Open EricCousineau-TRI opened 1 week ago
Relates to Drake, drake-ros
, and pydrake
.
Due to a workaround in pydrake https://github.com/RobotLocomotion/drake/pull/14356, we may not always release certain objects. (Non-ideal, but will take some effort to fix.)
If we have components that use rclcpp::Node
, but are not deleted, we can encounter segfaults.
Example minimal code (from src/ros_segfault_min_lib.cc
) capturing the core issue:
// Expected case: rclcpp::Node will be freed.
void InitNode() {
RclcppInit();
rclcpp::Node("node");
}
// Bad case: rclcpp::Node is leaked :(
void InitAndLeakNode() {
RclcppInit();
new rclcpp::Node("node");
}
This shows three cases, running 200 trials, 50 in parallel
direct_leak
: Link a shared lib directly, call InitAndLeakNode()
. No segfaults.dlopen_noleak
: dlopen()
shared lib, call InitNode()
. No segfaults.dlopen_leak
: dlopen()
lib, call InitAndLeakNode()
. Many segfaults.The ideal workaround is that dlclose()
ideally does not trigger segfaults when (poorly)
leaking rclcpp::Node
instances.
Errors w/ dlopen_leak
are non-deterministic
# Non-standard build, but just want to focus on issue.
$ source /opt/ros/humble/setup.bash
$ cmake -S . -B build
$ cmake --build build -j
$ python ./src/ros_segfault_test.py
[ direct_leak ]
num_fail: 0 / 200
returncodes: {0}
[ dlopen_noleak ]
num_fail: 0 / 200
returncodes: {0}
[ dlopen_leak ]
num_fail: 185 / 200
returncodes: {0, -11, 127}
./build/ros_segfault_min_dlopen: symbol lookup error: /opt/ros/humble/lib/x86_64-linux-gnu/libddsc.so.0: undefined symbol: ddsrt_avl_swap_node
./build/ros_segfault_min_dlopen: symbol lookup error: /opt/ros/humble/lib/x86_64-linux-gnu/libddsc.so.0: undefined symbol: ddsrt_ehh_new
./build/ros_segfault_min_dlopen: symbol lookup error: /opt/ros/humble/lib/x86_64-linux-gnu/libddsc.so.0: undefined symbol: ddsi_update_proxy_writer
./build/ros_segfault_min_dlopen: symbol lookup error: /opt/ros/humble/lib/x86_64-linux-gnu/libddsc.so.0: undefined symbol: ddsi_update_proxy_reader
./build/ros_segfault_min_dlopen: symbol lookup error: /opt/ros/humble/lib/x86_64-linux-gnu/libddsc.so.0: undefined symbol: plist_fini_generic
./build/ros_segfault_min_dlopen: symbol lookup error: /opt/ros/humble/lib/x86_64-linux-gnu/libddsc.so.0: undefined symbol: ddsrt_avl_free_arg
# Terminal 1: Run background stuff to incite segfault.
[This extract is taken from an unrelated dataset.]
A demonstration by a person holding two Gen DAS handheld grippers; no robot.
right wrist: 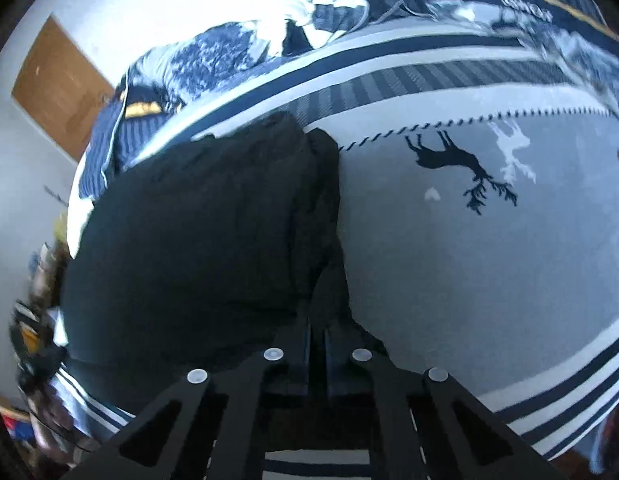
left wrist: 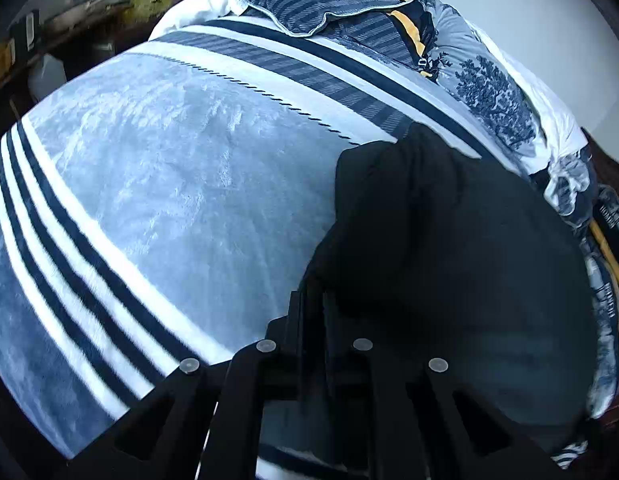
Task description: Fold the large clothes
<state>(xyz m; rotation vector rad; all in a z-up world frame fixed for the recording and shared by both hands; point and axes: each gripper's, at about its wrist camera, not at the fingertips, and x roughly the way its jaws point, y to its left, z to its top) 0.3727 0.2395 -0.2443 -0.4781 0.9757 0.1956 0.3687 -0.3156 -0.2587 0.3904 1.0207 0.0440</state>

$ python ./src/ros_segfault_test.py --modes dlopen_leak --count 0
# Terminal 2: Run with gdb.
$ gdb --args ./build/ros_segfault_min_dlopen ./build/libros_segfault_min_lib.so InitAndLeakNode
# show backtrace on all threads
(gdb) thread apply all bt
Example stacktrace from main thread:
Thread 1 (Thread 0x7ffff7f8c740 (LWP 207729) "ros_segfault_mi"):
#0 __GI__dl_debug_state () at ./elf/dl-debug.c:117
#1 0x00007ffff7fc5c24 in _dl_close_worker (force=force@entry=false, map=<optimized out>, map=<optimized out>) at ./elf/dl-close.c:769
#2 0x00007ffff7fc62a2 in _dl_close_worker (force=false, map=0x555555579330) at ./elf/dl-close.c:150
#3 _dl_close (_map=0x555555579330) at ./elf/dl-close.c:818
#4 0x00007ffff7d74a98 in __GI__dl_catch_exception (exception=exception@entry=0x7fffffffd090, operate=<optimized out>, args=<optimized out>) at ./elf/dl-error-skeleton.c:208
#5 0x00007ffff7d74b63 in __GI__dl_catch_error (objname=0x7fffffffd0e8, errstring=0x7fffffffd0f0, mallocedp=0x7fffffffd0e7, operate=<optimized out>, args=<optimized out>) at ./elf/dl-error-skeleton.c:227
#6 0x00007ffff7c9012e in _dlerror_run (operate=<optimized out>, args=<optimized out>) at ./dlfcn/dlerror.c:138
#7 0x00007ffff7c8fe58 in __dlclose (handle=<optimized out>) at ./dlfcn/dlclose.c:31
#8 0x00007ffff7fa021d in rcutils_unload_shared_library () from /opt/ros/humble/lib/librcutils.so
#9 0x00007ffff7ea9370 in rcpputils::SharedLibrary::~SharedLibrary() () from /opt/ros/humble/lib/librcpputils.so
#10 0x00007ffff7ed0a66 in ?? () from /opt/ros/humble/lib/librmw_implementation.so
#11 0x00007ffff7c45495 in __run_exit_handlers (status=0, listp=0x7ffff7e1a838 <__exit_funcs>, run_list_atexit=run_list_atexit@entry=true, run_dtors=run_dtors@entry=true) at ./stdlib/exit.c:113
#12 0x00007ffff7c45610 in __GI_exit (status=<optimized out>) at ./stdlib/exit.c:143
#13 0x00007ffff7c29d97 in __libc_start_call_main (main=main@entry=0x5555555551a9 <main>, argc=argc@entry=3, argv=argv@entry=0x7fffffffd748) --Type <RET> for more, q to quit, c to continue without paging--
at ../sysdeps/nptl/libc_start_call_main.h:74
#14 0x00007ffff7c29e40 in __libc_start_main_impl (main=0x5555555551a9 <main>, argc=3, argv=0x7fffffffd748, init=<optimized out>, fini=<optimized out>, rtld_fini=<optimized out>, stack_end=0x7fffffffd738) at ../csu/libc-start.c:392
#15 0x00005555555550e5 in _start ()
Thanks for the detailed analysis and reproduction.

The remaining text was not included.